- [Work instructions]
Repeat the lines below exactly as written, please, from the line with "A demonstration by" to the line with "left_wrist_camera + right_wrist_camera", both lines included, and no others.

*** Block opens ***

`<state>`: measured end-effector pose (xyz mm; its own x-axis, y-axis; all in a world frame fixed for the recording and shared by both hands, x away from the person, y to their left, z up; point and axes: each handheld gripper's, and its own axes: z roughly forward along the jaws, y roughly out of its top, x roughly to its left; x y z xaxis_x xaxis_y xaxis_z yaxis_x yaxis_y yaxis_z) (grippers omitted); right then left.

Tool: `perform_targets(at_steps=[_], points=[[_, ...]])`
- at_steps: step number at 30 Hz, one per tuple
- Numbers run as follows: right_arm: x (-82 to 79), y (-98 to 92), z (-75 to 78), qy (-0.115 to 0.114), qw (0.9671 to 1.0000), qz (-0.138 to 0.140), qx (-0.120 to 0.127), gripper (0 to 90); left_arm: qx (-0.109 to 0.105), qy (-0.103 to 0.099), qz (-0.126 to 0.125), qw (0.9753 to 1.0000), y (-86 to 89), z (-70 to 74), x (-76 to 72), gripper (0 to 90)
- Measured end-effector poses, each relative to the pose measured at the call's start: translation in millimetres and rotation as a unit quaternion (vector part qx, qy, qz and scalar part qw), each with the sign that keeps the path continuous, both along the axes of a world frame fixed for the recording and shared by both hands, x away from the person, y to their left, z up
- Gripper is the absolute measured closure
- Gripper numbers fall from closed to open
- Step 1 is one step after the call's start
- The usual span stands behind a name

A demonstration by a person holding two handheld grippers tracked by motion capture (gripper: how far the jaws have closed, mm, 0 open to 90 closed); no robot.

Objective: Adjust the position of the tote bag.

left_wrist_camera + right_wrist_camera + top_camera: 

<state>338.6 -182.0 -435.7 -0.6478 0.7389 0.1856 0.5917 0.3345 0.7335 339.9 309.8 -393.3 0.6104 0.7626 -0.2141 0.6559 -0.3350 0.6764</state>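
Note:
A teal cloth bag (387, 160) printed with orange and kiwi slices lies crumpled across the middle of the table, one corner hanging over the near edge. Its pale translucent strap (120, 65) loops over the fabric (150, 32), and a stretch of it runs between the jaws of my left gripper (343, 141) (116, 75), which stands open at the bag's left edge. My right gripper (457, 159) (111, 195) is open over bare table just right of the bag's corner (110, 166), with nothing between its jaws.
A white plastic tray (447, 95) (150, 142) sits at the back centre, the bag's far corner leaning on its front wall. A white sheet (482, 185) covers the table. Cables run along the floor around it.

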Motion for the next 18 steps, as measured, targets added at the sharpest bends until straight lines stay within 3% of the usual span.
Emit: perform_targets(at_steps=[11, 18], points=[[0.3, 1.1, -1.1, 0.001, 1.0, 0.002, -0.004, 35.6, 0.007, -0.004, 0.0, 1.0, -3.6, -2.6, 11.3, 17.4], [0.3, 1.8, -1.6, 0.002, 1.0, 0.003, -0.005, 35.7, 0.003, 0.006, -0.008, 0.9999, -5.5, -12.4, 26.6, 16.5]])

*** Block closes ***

- [Solution to this exercise]
A demonstration by a person holding two handheld grippers tracked by motion capture (gripper: how far the jaws have closed, mm, 0 open to 90 closed); no robot.

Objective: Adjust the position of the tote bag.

left_wrist_camera + right_wrist_camera + top_camera: 

At this point, the answer is complete.